* _Problem statement_
Everything in the listing must be transcribed exactly, from the first line to the last.

* _Given information_
● ● ● ● ● ● ●

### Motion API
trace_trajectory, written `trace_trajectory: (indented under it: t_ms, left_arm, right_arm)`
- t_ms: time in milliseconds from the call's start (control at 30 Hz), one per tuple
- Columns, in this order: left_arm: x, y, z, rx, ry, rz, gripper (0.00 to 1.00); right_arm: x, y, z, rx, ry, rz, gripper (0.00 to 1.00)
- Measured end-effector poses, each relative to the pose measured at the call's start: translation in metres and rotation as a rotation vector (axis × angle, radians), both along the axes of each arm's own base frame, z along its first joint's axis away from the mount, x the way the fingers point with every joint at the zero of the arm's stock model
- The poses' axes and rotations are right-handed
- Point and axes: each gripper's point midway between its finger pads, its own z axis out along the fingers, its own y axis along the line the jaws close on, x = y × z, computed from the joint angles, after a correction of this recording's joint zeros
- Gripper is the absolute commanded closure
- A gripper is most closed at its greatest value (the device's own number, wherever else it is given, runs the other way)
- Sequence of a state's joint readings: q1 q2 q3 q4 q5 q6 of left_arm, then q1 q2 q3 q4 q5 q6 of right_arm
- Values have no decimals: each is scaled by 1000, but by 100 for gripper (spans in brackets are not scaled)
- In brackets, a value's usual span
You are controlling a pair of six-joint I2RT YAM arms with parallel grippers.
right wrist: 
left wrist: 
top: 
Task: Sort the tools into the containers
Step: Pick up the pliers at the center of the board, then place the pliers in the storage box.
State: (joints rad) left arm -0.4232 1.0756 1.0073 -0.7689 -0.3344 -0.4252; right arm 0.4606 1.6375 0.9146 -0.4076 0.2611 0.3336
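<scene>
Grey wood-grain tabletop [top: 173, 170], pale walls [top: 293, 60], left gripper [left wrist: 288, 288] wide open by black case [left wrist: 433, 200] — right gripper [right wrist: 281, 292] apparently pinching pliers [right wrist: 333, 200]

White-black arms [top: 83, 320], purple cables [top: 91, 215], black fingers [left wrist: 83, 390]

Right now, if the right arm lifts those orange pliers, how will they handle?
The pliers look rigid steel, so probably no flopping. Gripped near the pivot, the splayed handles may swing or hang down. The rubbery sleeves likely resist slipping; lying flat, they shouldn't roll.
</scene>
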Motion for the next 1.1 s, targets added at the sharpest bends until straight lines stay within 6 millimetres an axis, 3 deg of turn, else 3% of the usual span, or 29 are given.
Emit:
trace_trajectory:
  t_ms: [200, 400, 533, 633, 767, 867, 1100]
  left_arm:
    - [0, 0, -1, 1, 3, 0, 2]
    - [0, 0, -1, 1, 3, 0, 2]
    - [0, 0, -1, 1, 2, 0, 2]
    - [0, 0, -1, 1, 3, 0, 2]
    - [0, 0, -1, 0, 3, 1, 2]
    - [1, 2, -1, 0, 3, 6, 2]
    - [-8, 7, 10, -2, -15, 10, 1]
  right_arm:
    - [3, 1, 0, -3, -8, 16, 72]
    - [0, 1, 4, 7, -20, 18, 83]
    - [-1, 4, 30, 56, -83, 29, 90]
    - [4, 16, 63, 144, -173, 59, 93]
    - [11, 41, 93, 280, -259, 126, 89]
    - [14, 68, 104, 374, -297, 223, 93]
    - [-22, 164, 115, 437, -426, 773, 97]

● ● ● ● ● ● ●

* _Answer to the problem_
### Motion API
trace_trajectory, written `trace_trajectory: (indented under it: t_ms, left_arm, right_arm)`
- t_ms: time in milliseconds from the call's start (control at 30 Hz), one per tuple
- Columns, in this order: left_arm: x, y, z, rx, ry, rz, gripper (0.00 to 1.00); right_arm: x, y, z, rx, ry, rz, gripper (0.00 to 1.00)
- Measured end-effector poses, each relative to the pose measured at the call's start: translation in metres and rotation as a rotation vector (axis × angle, radians), both along the axes of each arm's own base frame, z along its first joint's axis away from the mount, x the way the fingers point with every joint at the zero of the arm's stock model
- The poses' axes and rotations are right-handed
- Point and axes: each gripper's point midway between its finger pads, its own z axis out along the fingers, its own y axis along the line the jaws close on, x = y × z, computed from the joint angles, after a correction of this recording's joint zeros
- Gripper is the absolute commanded closure
- A gripper is most closed at its greatest value (the device's own number, wherever else it is given, runs the other way)
- Sequence of a state's joint readings: q1 q2 q3 q4 q5 q6 of left_arm, then q1 q2 q3 q4 q5 q6 of right_arm
- Values have no decimals: each is scaled by 1000, but by 100 for gripper (spans in brackets are not scaled)
- In brackets, a value's usual span
You are controlling a pair of six-joint I2RT YAM arms with parallel grippers.
right wrist: 
left wrist: 
top: 
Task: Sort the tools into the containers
Step: Pick up the pliers at the center of the board, then place the pliers in the storage box.
State: (joints rad) left arm -0.4232 1.0756 1.0073 -0.7689 -0.3344 -0.4252; right arm 0.4606 1.6375 0.9146 -0.4076 0.2611 0.3336
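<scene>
Grey wood-grain tabletop [top: 173, 170], pale walls [top: 293, 60], left gripper [left wrist: 288, 288] wide open by black case [left wrist: 433, 200] — right gripper [right wrist: 281, 292] apparently pinching pliers [right wrist: 333, 200]

White-black arms [top: 83, 320], purple cables [top: 91, 215], black fingers [left wrist: 83, 390]

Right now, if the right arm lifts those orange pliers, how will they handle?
The pliers look rigid steel, so probably no flopping. Gripped near the pivot, the splayed handles may swing or hang down. The rubbery sleeves likely resist slipping; lying flat, they shouldn't roll.
</scene>
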Motion for the next 1.1 s, targets added at the sharpest bends until straight lines stay within 6 millimetres an axis, 3 deg of turn, else 3% of the usual span, or 29 are given.
Emit:
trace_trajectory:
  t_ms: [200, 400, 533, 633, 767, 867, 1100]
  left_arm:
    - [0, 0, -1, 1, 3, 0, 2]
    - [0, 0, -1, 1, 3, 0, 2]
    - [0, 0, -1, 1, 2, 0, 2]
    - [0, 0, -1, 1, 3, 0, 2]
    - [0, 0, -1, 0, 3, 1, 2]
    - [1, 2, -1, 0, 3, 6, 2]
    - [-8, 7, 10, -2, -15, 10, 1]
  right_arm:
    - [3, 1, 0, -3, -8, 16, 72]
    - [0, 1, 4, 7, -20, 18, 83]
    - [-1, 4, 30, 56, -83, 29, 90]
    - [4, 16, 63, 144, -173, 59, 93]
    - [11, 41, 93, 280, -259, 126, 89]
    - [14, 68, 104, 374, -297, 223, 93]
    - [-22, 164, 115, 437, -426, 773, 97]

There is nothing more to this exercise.